In America latina, entro metà secolo, potremmo assistere ad un evento che sarebbe contemporaneamente effetto del Gw, e anche fattore di suo ulteriore aggravamento: e cioè l’attivazione di un processo di «sostituzione della foresta tropicale in una savana nella parte orientale dell’Amazzonia», a causa della crescita delle temperature con associata riduzione della disponibilità idrica nel suolo. Paritariamente, le zone semi-aride si involverebbero in terre aride. Ciò avrebbe naturalmente effetti significativi in direzione di una «significativa perdita di biodiversità» in molte zone del continente. La produttività di alcuni raccolti e le rese degli allevamenti sono genericamente prospettati in diminuizione, mentre dovrebbe aumentare la produzione di olio di semi di soia. Esistono invece dubbi sull’eventuale aumento delle persone a rischio di fame, nel continente. Infine, «cambiamenti negli apporti precipitativi e la scomparsa dei ghiacciai sono previsti influire significativamente sulla disponibilità idrica per l’alimentazione, per l’agricoltura e per la generazione di energia».

E chiudiamo, per oggi, con la “zona omogenea” rappresentata dal complesso delle isole di piccole dimensioni (con particolare riferimento naturalmente a quelle coralline o comunque caratterizzate da una limitata altezza sul livello marino), dove «la crescita del mare è attesa esacerbare le inondazioni, la forza delle tempeste, l’erosione e altri pericoli relativi alle zone costiere, mettendo così in pericolo le infrastrutture vitali, gli insediamenti e le attrezzature che supportano il sostentamento stesso delle comunità isolane». Anche i flussi turistici potrebbero subire sostanziali modifiche, a causa dell’erosione delle spiagge e dello sbiancamento dei coralli. Entro metà secolo, il cambio climatico potrebbe inoltre «ridurre le risorse idriche in molte piccole isole (es. nei Caraibi e nel Pacifico), al punto che esse potrebbero diventare insufficienti per soddisfare la domanda durante i periodi di ridotte precipitazioni». Ed è atteso, in chiusura, un incremento delle invasioni di specie alloctone, «in particolare sulle isole situate alle medie e alte latitudini».
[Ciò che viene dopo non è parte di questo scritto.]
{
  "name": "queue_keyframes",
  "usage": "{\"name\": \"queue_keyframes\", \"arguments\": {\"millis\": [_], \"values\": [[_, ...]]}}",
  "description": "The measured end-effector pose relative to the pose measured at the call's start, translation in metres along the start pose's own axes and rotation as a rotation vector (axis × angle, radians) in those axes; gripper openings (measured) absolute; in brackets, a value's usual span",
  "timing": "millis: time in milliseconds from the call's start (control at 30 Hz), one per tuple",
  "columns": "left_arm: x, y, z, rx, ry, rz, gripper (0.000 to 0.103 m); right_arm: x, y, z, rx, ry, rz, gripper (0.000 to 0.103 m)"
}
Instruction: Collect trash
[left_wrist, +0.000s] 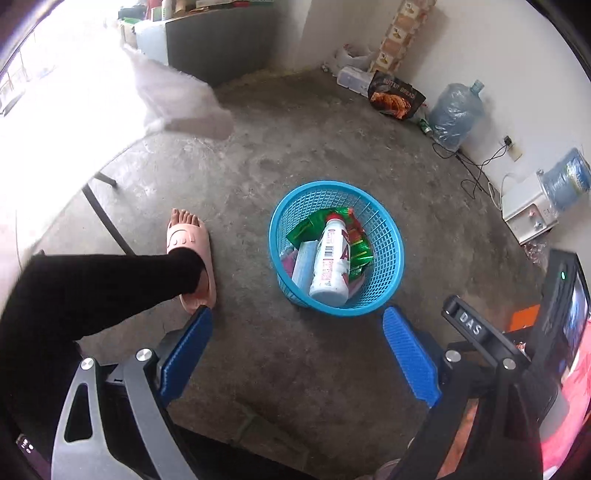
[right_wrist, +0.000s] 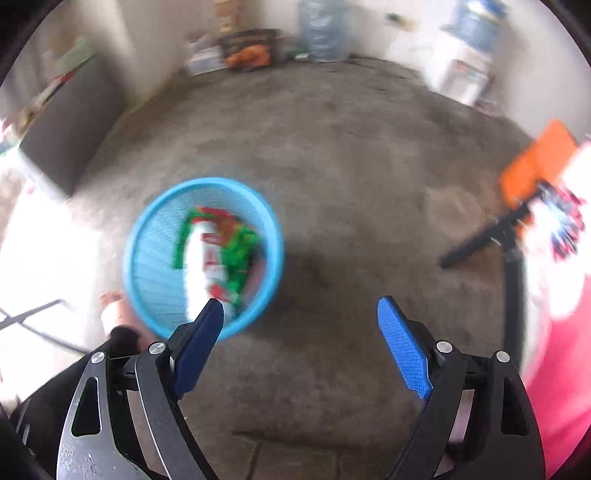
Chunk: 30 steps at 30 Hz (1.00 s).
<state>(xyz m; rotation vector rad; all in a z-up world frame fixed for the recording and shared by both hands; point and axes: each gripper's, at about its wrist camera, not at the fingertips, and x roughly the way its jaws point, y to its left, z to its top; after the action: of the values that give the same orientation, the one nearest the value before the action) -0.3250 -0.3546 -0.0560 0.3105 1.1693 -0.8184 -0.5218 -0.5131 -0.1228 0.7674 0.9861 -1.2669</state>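
A blue plastic basket (left_wrist: 384, 236) stands on the concrete floor. Inside lie a white bottle (left_wrist: 330, 262) with a red label, green and red wrappers (left_wrist: 356, 243) and a pale blue pack (left_wrist: 304, 264). My left gripper (left_wrist: 297, 314) hangs above the floor just nearer than the basket, its blue pads wide apart and nothing between them. In the blurred right wrist view the same basket (right_wrist: 155, 236) sits to the left with the bottle (right_wrist: 199, 266) in it. My right gripper (right_wrist: 300, 304) is open and empty over bare floor, to the right of the basket.
A person's leg in black with a pink slipper (left_wrist: 186, 240) stands left of the basket. A white table (left_wrist: 55, 122) edge and its dark leg are at left. Water jugs (left_wrist: 456, 114), a bread bag (left_wrist: 397, 96), cables and a white appliance (left_wrist: 528, 212) line the far wall. A tripod (right_wrist: 511, 258) stands right.
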Motion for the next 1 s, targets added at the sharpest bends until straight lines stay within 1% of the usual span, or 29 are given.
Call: {"name": "queue_keyframes", "arguments": {"millis": [67, 133, 167, 200, 233, 267, 333, 400, 500, 600, 633, 700, 800, 867, 1000], "values": [[-0.001, -0.002, -0.005, 0.044, -0.041, 0.065, 0.091, -0.003, -0.006, -0.011, 0.053, -0.017, -0.028, 0.082], [-0.001, -0.001, -0.010, 0.069, -0.074, 0.105, 0.091, -0.002, -0.006, -0.022, 0.092, -0.020, -0.017, 0.082], [0.000, 0.001, -0.014, 0.068, -0.067, 0.095, 0.091, 0.000, -0.002, -0.026, 0.089, -0.014, -0.015, 0.082], [0.000, 0.005, -0.016, 0.060, -0.047, 0.075, 0.091, 0.001, 0.005, -0.030, 0.060, 0.010, -0.023, 0.082], [-0.003, 0.009, -0.019, 0.042, -0.045, 0.056, 0.091, 0.001, 0.012, -0.032, 0.023, 0.024, -0.018, 0.082], [-0.005, 0.014, -0.021, 0.031, -0.058, 0.048, 0.091, -0.004, 0.018, -0.036, -0.014, 0.009, -0.013, 0.082], [-0.009, 0.022, -0.026, 0.030, -0.084, 0.071, 0.091, -0.016, 0.026, -0.041, -0.062, -0.048, -0.018, 0.082], [-0.013, 0.028, -0.031, 0.029, -0.082, 0.063, 0.091, -0.024, 0.032, -0.042, -0.098, -0.093, -0.030, 0.082], [-0.015, 0.036, -0.035, 0.016, -0.104, 0.026, 0.091, -0.032, 0.035, -0.045, -0.116, -0.139, -0.035, 0.083], [-0.011, 0.040, -0.038, 0.030, -0.139, 0.014, 0.091, -0.028, 0.042, -0.046, -0.136, -0.126, -0.056, 0.083], [-0.010, 0.042, -0.038, 0.021, -0.132, 0.006, 0.091, -0.027, 0.042, -0.045, -0.135, -0.116, -0.060, 0.083], [-0.016, 0.043, -0.038, 0.012, -0.158, -0.012, 0.091, -0.027, 0.040, -0.044, -0.123, -0.109, -0.065, 0.083], [-0.023, 0.037, -0.040, 0.038, -0.192, -0.005, 0.091, -0.027, 0.039, -0.045, -0.116, -0.105, -0.066, 0.083], [-0.026, 0.035, -0.042, 0.046, -0.206, 0.018, 0.091, -0.028, 0.040, -0.045, -0.125, -0.104, -0.066, 0.083], [-0.036, 0.035, -0.046, 0.036, -0.250, 0.035, 0.091, -0.033, 0.046, -0.050, -0.155, -0.144, -0.066, 0.083]]}}
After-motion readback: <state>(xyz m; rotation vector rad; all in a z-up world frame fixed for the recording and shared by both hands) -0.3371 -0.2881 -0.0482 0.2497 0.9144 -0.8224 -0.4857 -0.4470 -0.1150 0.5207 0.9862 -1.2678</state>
Resta quindi da vedere cosa potrebbe accadere con maggiore probabilità in tre regioni del globo: la vecchia Europa, il Nordamerica e le regioni polari. A causa dell’importanza della valutazione dell’impatto del Gw in queste zone, e della loro peculiarità rispetto alle regioni di cui abbiamo discusso oggi, affronteremo la questione con specifico dettaglio nella prossima parte della rassegna.